> [DATASET EXCERPT]
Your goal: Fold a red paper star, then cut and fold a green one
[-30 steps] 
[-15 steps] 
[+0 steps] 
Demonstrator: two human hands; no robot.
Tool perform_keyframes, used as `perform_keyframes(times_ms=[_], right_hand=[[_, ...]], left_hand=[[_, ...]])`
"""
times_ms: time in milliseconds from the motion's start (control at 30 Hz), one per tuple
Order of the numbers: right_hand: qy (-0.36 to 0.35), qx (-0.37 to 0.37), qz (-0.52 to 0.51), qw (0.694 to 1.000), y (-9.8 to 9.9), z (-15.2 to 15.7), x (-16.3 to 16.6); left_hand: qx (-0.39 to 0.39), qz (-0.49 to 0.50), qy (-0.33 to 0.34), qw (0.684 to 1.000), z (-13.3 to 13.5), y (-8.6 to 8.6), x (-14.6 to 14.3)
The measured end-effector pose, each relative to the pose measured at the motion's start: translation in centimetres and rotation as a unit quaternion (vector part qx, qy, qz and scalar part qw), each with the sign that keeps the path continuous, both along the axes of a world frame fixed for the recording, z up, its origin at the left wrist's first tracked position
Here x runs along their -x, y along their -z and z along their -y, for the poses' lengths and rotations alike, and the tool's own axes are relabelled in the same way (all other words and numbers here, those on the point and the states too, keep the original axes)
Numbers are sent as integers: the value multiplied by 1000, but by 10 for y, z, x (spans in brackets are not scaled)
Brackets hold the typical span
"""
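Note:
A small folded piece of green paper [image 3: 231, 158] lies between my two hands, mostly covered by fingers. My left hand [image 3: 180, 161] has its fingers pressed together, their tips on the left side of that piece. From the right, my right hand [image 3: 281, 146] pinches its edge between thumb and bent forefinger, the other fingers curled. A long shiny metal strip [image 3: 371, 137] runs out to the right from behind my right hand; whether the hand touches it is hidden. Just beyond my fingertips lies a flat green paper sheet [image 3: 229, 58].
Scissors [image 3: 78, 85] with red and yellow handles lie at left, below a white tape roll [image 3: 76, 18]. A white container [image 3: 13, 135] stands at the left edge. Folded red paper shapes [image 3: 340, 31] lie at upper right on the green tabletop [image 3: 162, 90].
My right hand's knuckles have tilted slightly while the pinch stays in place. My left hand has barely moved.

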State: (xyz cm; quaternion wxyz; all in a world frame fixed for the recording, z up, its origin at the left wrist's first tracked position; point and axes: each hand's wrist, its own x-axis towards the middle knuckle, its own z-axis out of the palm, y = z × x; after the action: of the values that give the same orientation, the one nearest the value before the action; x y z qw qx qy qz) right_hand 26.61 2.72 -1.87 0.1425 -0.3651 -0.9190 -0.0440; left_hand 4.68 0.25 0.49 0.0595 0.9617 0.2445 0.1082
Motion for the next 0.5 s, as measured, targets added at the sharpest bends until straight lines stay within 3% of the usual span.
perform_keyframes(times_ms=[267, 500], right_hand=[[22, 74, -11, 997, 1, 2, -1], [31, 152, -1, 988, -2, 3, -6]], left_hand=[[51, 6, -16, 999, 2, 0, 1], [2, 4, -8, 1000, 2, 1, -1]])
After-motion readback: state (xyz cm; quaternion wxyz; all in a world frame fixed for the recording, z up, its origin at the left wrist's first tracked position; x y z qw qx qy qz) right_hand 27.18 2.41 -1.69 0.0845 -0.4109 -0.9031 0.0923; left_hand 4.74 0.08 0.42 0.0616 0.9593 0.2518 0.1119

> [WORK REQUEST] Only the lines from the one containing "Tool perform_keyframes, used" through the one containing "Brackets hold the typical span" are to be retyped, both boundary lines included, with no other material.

> [FINISHED EXERCISE]
Tool perform_keyframes, used as `perform_keyframes(times_ms=[_], right_hand=[[_, ...]], left_hand=[[_, ...]])`
"""
times_ms: time in milliseconds from the motion's start (control at 30 Hz), one per tuple
Order of the numbers: right_hand: qy (-0.36 to 0.35), qx (-0.37 to 0.37), qz (-0.52 to 0.51), qw (0.694 to 1.000), y (-9.8 to 9.9), z (-15.2 to 15.7), x (-16.3 to 16.6); left_hand: qx (-0.39 to 0.39), qz (-0.49 to 0.50), qy (-0.33 to 0.34), qw (0.684 to 1.000), z (-13.3 to 13.5), y (-8.6 to 8.6), x (-14.6 to 14.3)
The measured end-effector pose, each relative to the pose measured at the motion's start: translation in centimetres and rotation as a unit quaternion (vector part qx, qy, qz and scalar part qw), each with the sign that keeps the path continuous, both along the axes of a world frame fixed for the recording, z up, its origin at the left wrist's first tracked position
Here x runs along their -x, y along their -z and z along their -y, for the poses' lengths and rotations alike, and the tool's own axes are relabelled in the same way (all other words and numbers here, those on the point and the states too, keep the original axes)
Numbers are sent as integers: the value multiplied by 1000, but by 10 for y, z, x (spans in brackets are not scaled)
Brackets hold the typical span

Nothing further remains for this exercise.